DATA section start

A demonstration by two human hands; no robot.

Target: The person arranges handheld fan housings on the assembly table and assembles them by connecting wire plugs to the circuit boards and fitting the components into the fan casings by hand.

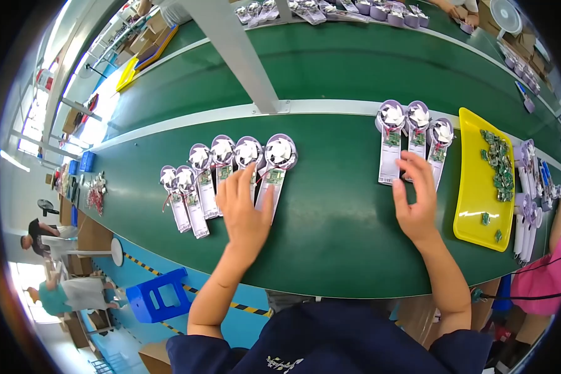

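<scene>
Several lilac handheld fan halves with white blades and small green circuit boards lie in a slanting row on the left; the rightmost is a fan half (280,152). Over the right end of that row is my left hand (243,212), its fingers apart, hiding parts of the handles beneath; contact cannot be made out. Three more fan halves stand apart on the right, among them a leftmost fan half (390,146). Beside their handles, my right hand (416,206) is open with thumb and fingers spread, partly covering the middle one. Neither hand grips anything visible.
A yellow tray (470,218) with loose green circuit boards sits at the right of the green table (330,230). Beyond it lie more fan parts (527,218). A white metal post (243,62) rises at the back. A blue stool (159,296) stands left; people work around.
</scene>
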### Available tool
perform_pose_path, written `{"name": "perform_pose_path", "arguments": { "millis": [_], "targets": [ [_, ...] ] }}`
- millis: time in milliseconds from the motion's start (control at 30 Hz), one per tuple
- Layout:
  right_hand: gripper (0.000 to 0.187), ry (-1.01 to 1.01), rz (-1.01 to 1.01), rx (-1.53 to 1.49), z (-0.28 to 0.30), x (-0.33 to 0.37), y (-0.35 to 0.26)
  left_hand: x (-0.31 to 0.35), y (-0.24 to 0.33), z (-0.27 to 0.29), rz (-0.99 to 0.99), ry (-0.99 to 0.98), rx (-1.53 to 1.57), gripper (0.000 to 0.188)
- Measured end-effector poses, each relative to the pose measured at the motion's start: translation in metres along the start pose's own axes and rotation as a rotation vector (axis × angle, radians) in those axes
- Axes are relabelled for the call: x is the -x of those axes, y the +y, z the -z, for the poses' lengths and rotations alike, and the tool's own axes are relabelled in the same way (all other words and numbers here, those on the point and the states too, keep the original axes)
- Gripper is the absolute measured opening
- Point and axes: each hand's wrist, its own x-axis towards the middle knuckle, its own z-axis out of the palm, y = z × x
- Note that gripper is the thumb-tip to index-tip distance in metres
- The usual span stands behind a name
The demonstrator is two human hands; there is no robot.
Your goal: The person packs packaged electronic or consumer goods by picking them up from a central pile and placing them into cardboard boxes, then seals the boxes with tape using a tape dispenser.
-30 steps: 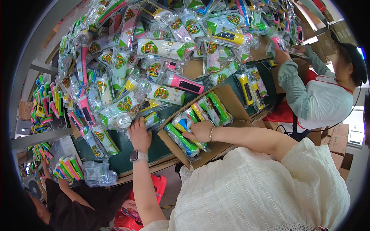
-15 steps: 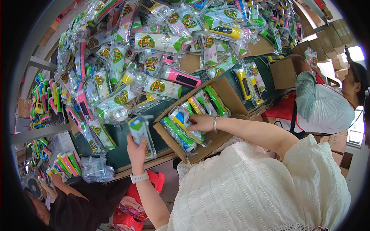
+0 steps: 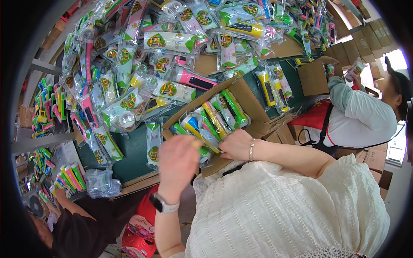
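Packing bench, seen from above: the left hand [image 3: 178, 165], blurred, is raised just in front of the cardboard box [image 3: 247, 101], and whether it grips anything cannot be told; the right hand [image 3: 235, 145] rests loosely curled on the bagged torches [image 3: 215, 120] lying in that box. The box looks partly filled with several packets side by side, while a large heap of bagged torches [image 3: 167, 64] on the green table [image 3: 133, 159] remains unpacked

The box [image 3: 241, 96] is brown; packets [image 3: 217, 118] in it are green, yellow and blue. The table [image 3: 133, 155] beside the box is dark green.
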Motion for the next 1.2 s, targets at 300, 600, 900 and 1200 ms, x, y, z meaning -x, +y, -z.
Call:
{"name": "perform_pose_path", "arguments": {
  "millis": [300, 600, 900, 1200],
  "targets": [
    [0.019, 0.251, -0.062, -0.128, -0.014, 0.019, 0.011, -0.036, 0.004, -0.063, -0.213, -0.394, 0.07, 0.019],
    [0.019, 0.721, 0.13, -0.074, 0.009, 0.067, 0.023, -0.046, 0.025, -0.06, -0.345, -0.13, 0.305, 0.02],
    [0.016, 0.712, 0.136, -0.028, 0.031, 0.114, 0.051, -0.047, -0.013, -0.047, -0.256, -0.008, 0.207, 0.013],
    [0.008, 0.539, 0.04, -0.609, 0.022, 0.128, 0.081, -0.038, -0.035, -0.02, 0.091, -0.131, 0.413, 0.011]
  ]
}}
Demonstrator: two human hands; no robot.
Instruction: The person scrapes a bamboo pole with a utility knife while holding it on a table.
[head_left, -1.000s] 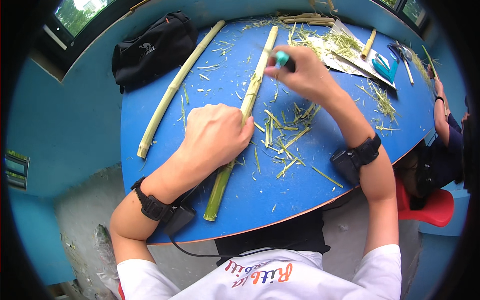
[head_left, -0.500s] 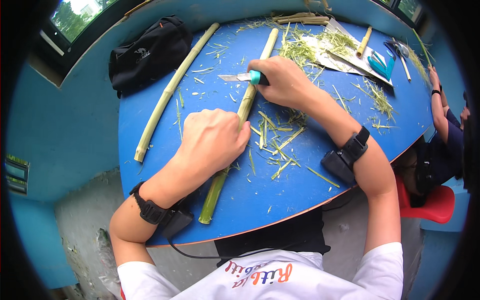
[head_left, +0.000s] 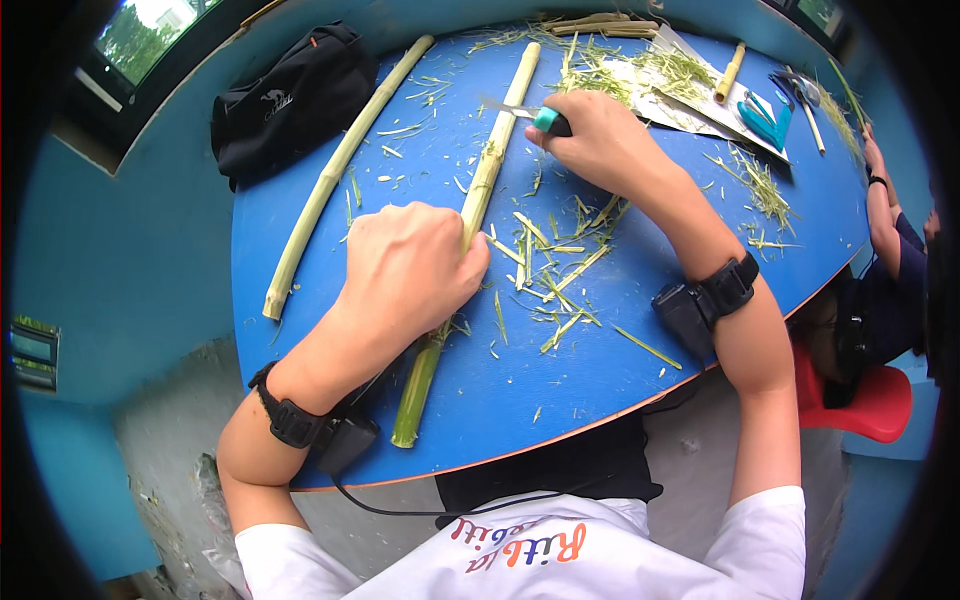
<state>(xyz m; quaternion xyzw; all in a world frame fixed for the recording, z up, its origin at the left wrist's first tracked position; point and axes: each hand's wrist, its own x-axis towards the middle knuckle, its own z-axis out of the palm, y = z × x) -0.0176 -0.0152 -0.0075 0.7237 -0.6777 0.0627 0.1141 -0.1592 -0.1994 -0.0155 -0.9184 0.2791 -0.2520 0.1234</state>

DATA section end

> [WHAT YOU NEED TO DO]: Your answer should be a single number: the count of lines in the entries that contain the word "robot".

> [RESPONSE TO THIS TASK]: 3